# Work request
Retype nothing except the lines below from the one with "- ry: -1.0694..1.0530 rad" through the one with "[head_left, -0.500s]", exactly, with images left out.

◆ ◆ ◆ ◆ ◆

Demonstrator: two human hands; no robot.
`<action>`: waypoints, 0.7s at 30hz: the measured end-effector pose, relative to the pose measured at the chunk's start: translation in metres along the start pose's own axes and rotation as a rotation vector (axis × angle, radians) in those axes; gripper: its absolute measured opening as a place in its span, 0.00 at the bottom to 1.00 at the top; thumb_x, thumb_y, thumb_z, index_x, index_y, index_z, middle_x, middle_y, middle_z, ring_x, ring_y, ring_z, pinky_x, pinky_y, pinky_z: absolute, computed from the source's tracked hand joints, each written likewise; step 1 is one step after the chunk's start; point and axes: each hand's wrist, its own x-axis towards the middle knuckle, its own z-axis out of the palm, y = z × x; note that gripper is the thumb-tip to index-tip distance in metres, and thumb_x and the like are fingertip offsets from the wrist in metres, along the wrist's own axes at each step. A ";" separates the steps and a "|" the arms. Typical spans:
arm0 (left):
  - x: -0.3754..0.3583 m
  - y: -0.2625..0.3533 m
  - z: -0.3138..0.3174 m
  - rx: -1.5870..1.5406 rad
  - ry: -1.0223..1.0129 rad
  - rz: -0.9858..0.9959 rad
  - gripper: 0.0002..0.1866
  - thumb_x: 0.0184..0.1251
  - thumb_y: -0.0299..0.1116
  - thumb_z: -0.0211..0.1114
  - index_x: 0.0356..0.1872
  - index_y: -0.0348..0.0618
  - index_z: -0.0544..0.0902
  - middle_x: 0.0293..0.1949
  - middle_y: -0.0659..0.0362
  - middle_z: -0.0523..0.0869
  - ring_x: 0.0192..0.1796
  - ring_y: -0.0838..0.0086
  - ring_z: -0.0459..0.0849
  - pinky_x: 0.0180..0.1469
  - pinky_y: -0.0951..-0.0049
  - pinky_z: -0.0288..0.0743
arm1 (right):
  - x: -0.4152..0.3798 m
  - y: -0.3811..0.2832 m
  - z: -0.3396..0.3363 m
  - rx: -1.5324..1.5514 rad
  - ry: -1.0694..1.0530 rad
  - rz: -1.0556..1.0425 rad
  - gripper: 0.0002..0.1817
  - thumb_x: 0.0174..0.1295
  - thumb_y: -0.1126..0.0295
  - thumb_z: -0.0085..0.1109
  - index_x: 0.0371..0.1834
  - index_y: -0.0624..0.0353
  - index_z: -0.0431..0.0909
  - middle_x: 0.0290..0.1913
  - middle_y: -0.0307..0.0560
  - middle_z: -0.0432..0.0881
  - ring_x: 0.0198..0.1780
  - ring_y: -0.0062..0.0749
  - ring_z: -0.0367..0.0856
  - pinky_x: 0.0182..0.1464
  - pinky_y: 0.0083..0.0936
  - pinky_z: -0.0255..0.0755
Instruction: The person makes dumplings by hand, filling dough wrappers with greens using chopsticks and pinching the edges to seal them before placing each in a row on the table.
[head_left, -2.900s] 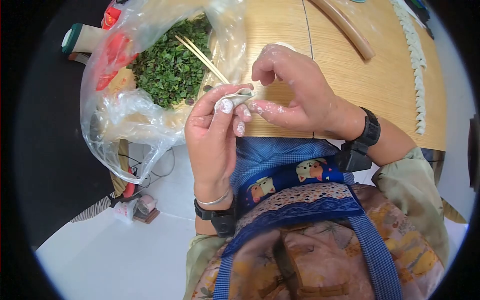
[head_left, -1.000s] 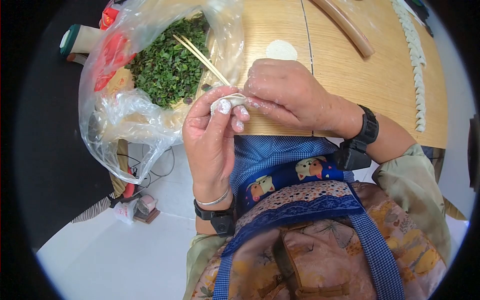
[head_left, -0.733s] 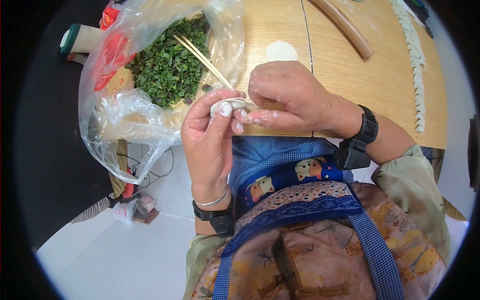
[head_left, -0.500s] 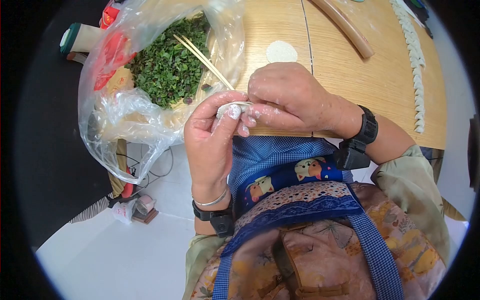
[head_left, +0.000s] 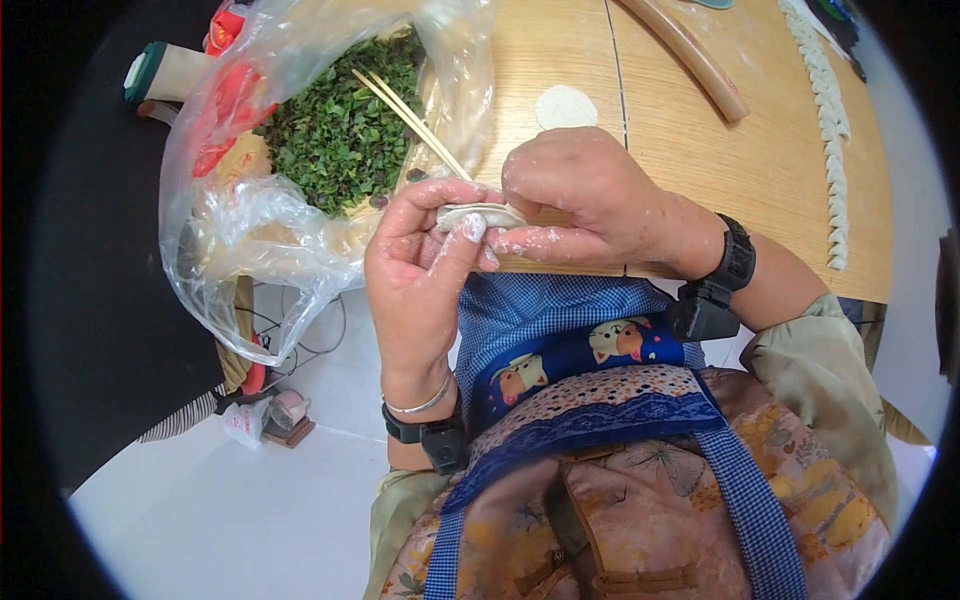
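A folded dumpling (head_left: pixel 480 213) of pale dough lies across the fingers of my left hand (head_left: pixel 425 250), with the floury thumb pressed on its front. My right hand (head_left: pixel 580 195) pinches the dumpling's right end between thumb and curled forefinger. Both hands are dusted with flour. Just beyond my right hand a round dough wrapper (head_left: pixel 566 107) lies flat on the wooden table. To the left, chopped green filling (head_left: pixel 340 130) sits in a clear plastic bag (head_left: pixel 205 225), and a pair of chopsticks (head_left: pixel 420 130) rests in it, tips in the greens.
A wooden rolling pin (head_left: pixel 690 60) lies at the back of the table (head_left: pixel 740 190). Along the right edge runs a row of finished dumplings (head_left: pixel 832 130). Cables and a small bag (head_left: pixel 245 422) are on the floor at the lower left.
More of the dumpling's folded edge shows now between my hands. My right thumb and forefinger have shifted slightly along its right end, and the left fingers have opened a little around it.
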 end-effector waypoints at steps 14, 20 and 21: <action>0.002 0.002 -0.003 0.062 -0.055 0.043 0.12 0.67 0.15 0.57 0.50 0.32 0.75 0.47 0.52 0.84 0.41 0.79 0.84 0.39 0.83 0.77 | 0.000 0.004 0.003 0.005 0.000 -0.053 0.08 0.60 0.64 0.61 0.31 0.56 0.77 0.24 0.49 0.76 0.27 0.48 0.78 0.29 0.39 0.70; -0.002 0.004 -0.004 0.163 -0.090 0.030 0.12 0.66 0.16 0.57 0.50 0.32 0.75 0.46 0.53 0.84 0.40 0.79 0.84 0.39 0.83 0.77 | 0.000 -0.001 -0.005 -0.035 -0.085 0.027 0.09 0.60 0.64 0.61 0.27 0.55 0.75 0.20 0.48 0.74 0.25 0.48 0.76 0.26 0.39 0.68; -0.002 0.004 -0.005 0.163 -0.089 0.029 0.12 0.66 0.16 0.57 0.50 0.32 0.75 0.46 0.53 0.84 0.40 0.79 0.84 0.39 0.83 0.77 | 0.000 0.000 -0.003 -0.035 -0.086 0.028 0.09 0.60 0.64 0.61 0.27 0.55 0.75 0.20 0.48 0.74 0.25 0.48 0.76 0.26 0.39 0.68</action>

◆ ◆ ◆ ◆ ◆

# Solution to this problem
  - ry: -1.0694..1.0530 rad
  - rz: -1.0556..1.0425 rad
  - gripper: 0.0002..0.1817
  - thumb_x: 0.0174..0.1295
  - thumb_y: -0.1126..0.0295
  - thumb_z: -0.0085..0.1109
  - index_x: 0.0371..0.1834
  - index_y: -0.0624..0.0353
  - index_z: -0.0431..0.0909
  - middle_x: 0.0290..0.1913
  - middle_y: -0.0307..0.0560
  - middle_z: -0.0432..0.0881
  - ring_x: 0.0198..0.1780
  - ring_y: -0.0062..0.0749
  - ring_z: -0.0367..0.0856
  - pinky_x: 0.0182..0.1464
  - pinky_y: 0.0083..0.0936
  - pinky_z: -0.0255..0.0755
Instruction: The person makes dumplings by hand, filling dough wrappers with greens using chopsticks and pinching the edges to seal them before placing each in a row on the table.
[head_left, -2.900s] 
[head_left, -1.000s] 
[head_left, -0.733s] 
[head_left, -0.500s] 

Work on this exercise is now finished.